● **Description of the task**
An exact copy of every entry is needed here; the images stay out.

● **Working data**
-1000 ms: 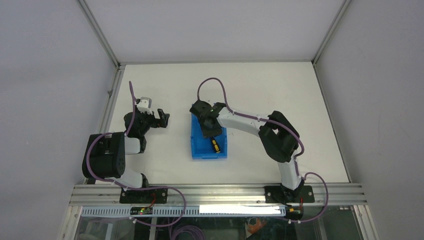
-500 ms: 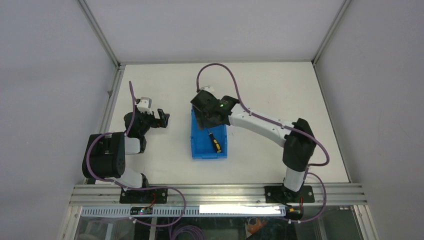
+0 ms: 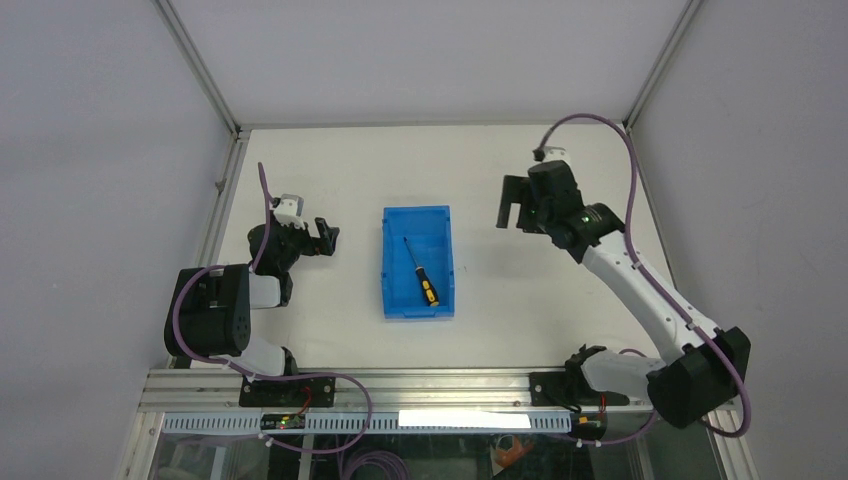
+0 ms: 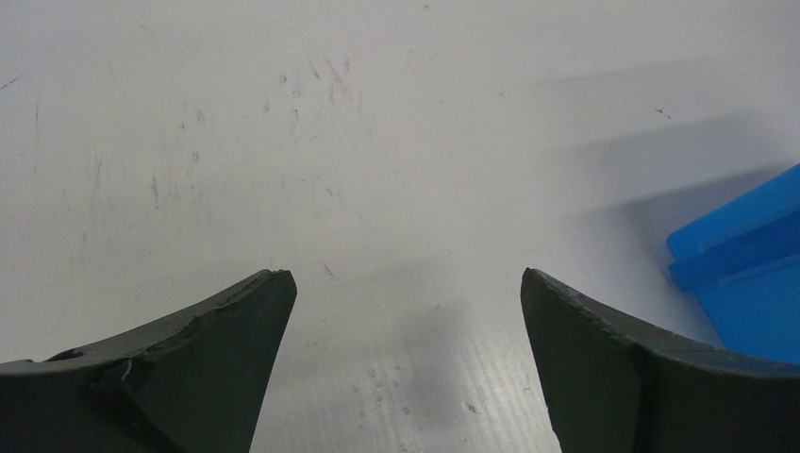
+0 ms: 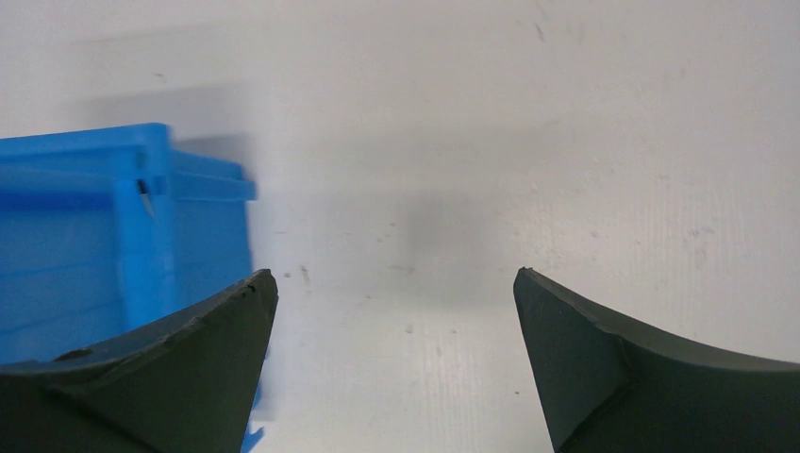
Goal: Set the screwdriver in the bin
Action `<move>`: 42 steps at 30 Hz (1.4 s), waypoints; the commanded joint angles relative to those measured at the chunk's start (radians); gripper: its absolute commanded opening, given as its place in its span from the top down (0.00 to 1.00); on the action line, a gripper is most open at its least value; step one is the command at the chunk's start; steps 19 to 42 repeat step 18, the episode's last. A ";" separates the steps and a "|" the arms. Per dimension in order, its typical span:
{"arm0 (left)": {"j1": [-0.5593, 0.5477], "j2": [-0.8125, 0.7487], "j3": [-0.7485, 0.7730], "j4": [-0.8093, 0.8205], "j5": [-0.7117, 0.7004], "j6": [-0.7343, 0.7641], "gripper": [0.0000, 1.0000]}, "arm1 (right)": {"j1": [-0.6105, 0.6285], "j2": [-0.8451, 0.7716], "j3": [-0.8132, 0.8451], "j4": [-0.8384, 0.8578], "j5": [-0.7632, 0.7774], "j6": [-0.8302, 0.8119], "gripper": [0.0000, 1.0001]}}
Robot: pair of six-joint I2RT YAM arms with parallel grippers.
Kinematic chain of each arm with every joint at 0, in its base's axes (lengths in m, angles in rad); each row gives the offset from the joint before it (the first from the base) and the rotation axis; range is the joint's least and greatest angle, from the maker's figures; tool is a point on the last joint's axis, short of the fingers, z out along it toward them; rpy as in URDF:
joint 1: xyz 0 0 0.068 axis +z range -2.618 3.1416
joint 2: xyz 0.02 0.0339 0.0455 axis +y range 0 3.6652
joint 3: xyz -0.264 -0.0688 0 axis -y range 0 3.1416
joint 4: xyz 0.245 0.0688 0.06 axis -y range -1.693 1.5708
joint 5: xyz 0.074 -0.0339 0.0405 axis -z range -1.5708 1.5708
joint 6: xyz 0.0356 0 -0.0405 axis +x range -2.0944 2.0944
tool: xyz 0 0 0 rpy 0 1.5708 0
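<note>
The blue bin stands at the table's middle. Inside it the screwdriver lies loose on the floor, yellow-and-black handle toward the near end and shaft pointing to the far left. To the right of the bin, apart from it, my right gripper hangs open and empty; in its wrist view only bare table lies between the fingers and the bin shows at the left. My left gripper is open and empty left of the bin, whose corner shows at the right of the left wrist view.
An aluminium frame rail runs along the table's near edge by the arm bases. Grey walls enclose the white table on the left, right and back. The right arm's purple cable arcs above its wrist.
</note>
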 commanded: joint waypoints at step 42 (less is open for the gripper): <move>-0.007 -0.006 0.014 0.059 0.004 0.003 0.01 | -0.206 -0.314 -0.577 0.311 -0.098 0.105 0.01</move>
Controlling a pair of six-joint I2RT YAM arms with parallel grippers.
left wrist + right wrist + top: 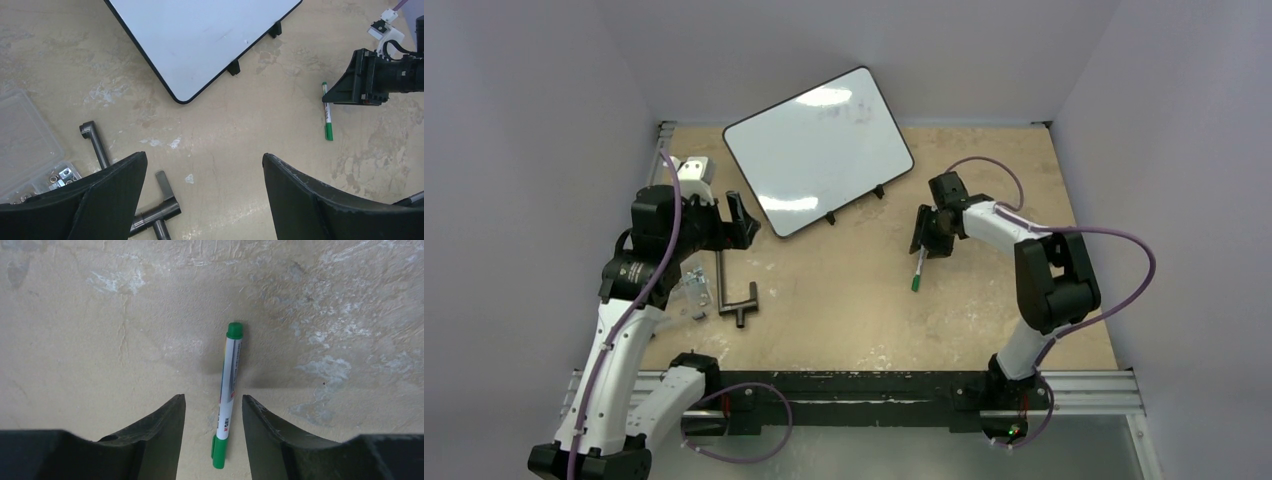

● **Task response**
-1000 ms: 
-500 ms: 
+0 ms: 
+0 ms: 
+0 ms: 
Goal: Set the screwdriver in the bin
Action `<move>`: 42 steps at 30 Hz (1.4 s), waypoints; the commanded joint angles relative to those measured at the chunk's start (radians); gripper: its absolute commanded opening, given as its place in its span from the top down (0.00 to 1.00); on the action line, a gripper is most open at its least value; step one is the command at the chunk's start; steps 19 to 42 repeat step 18, the episode's last. A ";" separates the steps and a "|" the arms. Per dimension in order, its typical span:
{"arm0 (left)": {"j1": [-0.5593, 0.5477], "j2": [-0.8125, 0.7487], "j3": [-0.7485, 0.7730], "j4": [-0.8093, 0.8205], "j5": [-0.7117, 0.7004], "j6": [-0.7343, 0.7641], "gripper": [0.0000, 1.0000]}, "arm1 (right)": {"j1": [-0.6105, 0.6285], "j2": [-0.8451, 0.7716], "j3": [-0.8132, 0.8451], "j4": [-0.8384, 0.8578], "j5": [-0.7632, 0.7774], "j6": [-0.8302, 0.8119], "gripper": [0.0000, 1.0001]}}
Robot: pair of six-joint I2RT YAM arms with parallel grippers.
Kinematic chain of each arm with every joint at 0, in its base's axes (lengths in m, angles in rad); each row gives the offset from the joint before it (the first from the base) and the rotation axis; range is the joint's least and greatest angle, from the maker's figures; tool is a point on the last joint's axis, short of the fingers, z out along it toward them; rpy as in URDF:
joint 1: xyz 0 0 0.068 axis +z range -2.618 3.1416
joint 2: xyz 0.02 0.0339 0.0455 axis +y range 0 3.6652
joint 3: xyz -0.264 -0.0688 0 axis -y range 0 3.1416
joint 4: xyz 0.245 0.0688 0.06 axis -y range -1.693 1.5708
joint 5: xyz 0.074 -0.0339 0.0405 axis -z range -1.5708 1.5708
joint 6: xyz 0.0356 0 -0.0405 axis +x range -2.0944 2.0944
tool: xyz 0 0 0 rpy 0 1.5708 0
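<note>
The blue bin stands at the table's middle. Inside it the screwdriver lies loose on the floor, yellow-and-black handle toward the near end and shaft pointing to the far left. To the right of the bin, apart from it, my right gripper hangs open and empty; in its wrist view only bare table lies between the fingers and the bin shows at the left. My left gripper is open and empty left of the bin, whose corner shows at the right of the left wrist view.
An aluminium frame rail runs along the table's near edge by the arm bases. Grey walls enclose the white table on the left, right and back. The right arm's purple cable arcs above its wrist.
</note>
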 commanded: joint waypoints at step 42 (less is open for the gripper): <move>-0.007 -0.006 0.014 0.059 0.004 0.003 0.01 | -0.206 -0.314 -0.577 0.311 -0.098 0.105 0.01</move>
Controlling a pair of six-joint I2RT YAM arms with parallel grippers.
left wrist + right wrist + top: 

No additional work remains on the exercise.